Without including any pictures, retype exactly the lines from the top of the records through the line containing "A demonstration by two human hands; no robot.", that final line included.

Collection entries:

______________________________

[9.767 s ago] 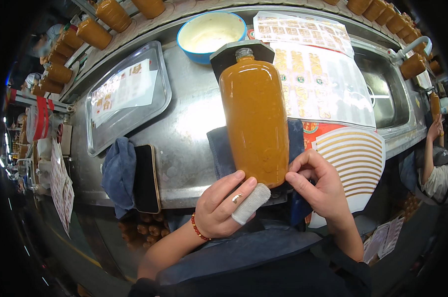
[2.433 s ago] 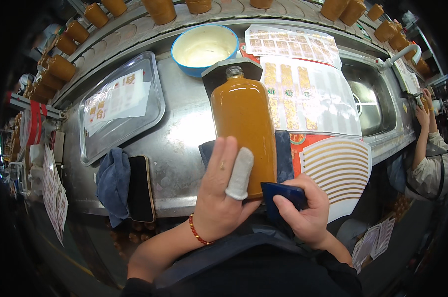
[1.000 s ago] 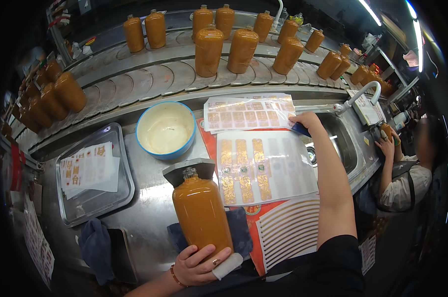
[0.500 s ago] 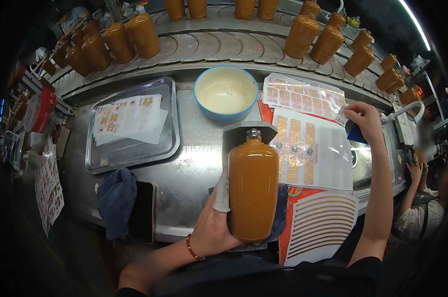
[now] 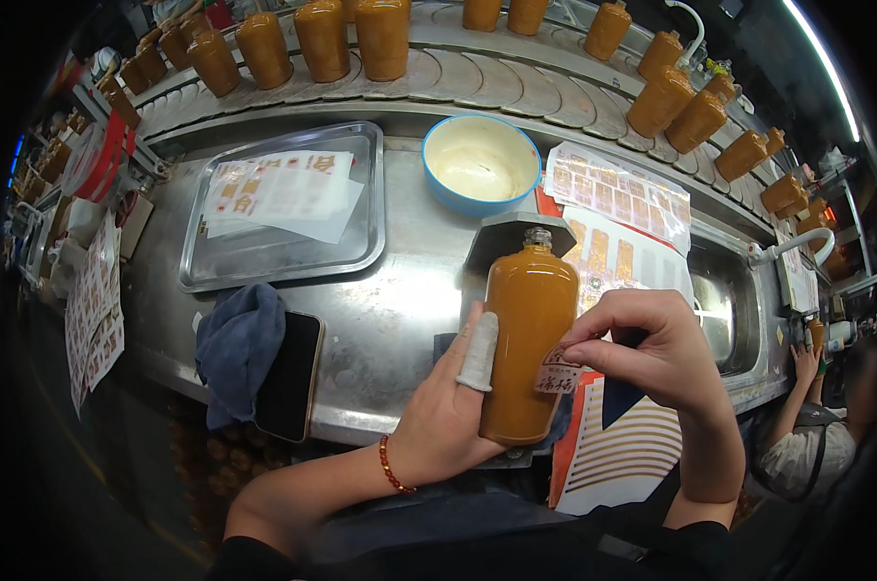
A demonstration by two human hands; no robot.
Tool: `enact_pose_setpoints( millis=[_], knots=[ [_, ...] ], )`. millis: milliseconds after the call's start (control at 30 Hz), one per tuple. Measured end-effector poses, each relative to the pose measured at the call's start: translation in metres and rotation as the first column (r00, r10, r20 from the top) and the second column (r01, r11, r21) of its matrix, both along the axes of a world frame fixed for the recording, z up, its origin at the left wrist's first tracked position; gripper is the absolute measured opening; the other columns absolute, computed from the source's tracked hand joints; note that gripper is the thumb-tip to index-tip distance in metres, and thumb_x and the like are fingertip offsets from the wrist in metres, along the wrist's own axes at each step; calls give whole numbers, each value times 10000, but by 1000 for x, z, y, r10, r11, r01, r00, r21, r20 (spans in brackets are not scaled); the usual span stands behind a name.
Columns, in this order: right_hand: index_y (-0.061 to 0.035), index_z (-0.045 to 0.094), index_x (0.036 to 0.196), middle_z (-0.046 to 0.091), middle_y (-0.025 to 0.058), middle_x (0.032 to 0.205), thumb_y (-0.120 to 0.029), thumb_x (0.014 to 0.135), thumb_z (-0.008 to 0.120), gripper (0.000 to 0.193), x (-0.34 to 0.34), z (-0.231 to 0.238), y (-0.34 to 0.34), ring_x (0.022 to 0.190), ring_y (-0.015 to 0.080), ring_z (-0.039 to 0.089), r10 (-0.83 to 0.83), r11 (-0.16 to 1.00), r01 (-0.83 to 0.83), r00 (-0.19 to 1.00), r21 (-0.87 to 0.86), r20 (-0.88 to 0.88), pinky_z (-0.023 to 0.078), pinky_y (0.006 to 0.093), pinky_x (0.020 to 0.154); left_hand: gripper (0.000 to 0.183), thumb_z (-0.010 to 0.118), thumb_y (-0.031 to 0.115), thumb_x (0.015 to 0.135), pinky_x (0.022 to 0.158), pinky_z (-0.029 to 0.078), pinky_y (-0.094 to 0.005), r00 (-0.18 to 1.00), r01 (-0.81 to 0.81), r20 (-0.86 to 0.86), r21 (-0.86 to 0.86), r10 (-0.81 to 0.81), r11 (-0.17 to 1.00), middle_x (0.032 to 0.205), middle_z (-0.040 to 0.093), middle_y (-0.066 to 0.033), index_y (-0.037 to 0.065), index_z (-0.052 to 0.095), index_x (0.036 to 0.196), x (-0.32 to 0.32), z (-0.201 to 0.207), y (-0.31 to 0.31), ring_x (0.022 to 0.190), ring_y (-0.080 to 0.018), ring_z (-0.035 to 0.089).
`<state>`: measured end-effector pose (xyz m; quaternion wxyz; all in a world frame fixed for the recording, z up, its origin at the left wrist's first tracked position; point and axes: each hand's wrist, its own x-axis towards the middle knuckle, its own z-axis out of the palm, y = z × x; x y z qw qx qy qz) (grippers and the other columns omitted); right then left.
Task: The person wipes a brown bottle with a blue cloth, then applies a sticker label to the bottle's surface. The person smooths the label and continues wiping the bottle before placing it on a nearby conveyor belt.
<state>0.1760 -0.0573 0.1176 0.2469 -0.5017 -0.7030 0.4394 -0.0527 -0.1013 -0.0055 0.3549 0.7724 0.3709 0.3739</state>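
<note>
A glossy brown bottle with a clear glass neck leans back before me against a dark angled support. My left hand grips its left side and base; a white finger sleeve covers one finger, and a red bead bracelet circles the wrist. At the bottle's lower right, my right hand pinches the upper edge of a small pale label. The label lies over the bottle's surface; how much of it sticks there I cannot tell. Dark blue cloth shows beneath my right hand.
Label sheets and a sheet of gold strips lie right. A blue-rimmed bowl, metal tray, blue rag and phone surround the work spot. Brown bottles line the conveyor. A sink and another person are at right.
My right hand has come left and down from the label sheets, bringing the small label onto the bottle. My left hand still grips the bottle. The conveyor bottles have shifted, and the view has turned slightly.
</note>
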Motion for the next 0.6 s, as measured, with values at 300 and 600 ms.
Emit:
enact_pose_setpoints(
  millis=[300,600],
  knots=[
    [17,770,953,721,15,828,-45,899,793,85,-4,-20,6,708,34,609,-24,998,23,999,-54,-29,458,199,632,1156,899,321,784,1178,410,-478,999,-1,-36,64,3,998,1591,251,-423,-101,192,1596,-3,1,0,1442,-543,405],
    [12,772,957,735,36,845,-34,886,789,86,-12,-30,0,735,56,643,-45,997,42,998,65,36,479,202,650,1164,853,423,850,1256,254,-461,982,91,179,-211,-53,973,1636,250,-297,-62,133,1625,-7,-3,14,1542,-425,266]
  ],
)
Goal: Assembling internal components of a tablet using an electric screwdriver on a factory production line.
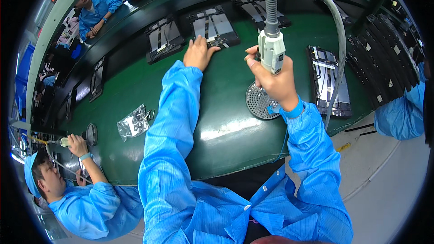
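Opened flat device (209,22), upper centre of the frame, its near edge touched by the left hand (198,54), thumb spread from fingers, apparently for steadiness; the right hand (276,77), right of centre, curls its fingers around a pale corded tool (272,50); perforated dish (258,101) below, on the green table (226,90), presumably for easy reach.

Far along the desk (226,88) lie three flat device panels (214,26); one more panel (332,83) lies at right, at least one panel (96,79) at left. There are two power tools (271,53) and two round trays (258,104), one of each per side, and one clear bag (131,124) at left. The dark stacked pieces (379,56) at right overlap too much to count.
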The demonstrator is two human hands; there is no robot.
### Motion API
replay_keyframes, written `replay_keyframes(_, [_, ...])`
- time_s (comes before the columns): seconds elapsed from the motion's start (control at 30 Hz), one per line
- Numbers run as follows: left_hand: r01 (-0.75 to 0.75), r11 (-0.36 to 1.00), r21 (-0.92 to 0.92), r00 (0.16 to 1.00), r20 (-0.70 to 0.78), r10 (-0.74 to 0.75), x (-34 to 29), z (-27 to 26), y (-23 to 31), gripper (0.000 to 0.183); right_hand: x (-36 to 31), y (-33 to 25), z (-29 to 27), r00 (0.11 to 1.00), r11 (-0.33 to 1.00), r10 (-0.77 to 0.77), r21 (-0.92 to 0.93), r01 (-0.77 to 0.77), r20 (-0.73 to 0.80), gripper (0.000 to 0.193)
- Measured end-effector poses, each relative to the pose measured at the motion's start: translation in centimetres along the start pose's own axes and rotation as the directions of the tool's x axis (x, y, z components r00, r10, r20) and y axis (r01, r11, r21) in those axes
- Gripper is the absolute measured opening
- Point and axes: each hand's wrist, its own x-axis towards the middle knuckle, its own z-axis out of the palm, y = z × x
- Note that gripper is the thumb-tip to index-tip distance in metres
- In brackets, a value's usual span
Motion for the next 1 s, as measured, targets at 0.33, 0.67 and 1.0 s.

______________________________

> EXERCISE RESPONSE
[9.767 s ago] 
[2.433 s ago] 
[1.000 s ago] 
[0.500 s ago] 
[now] 
A demonstration by two human hands; no robot.

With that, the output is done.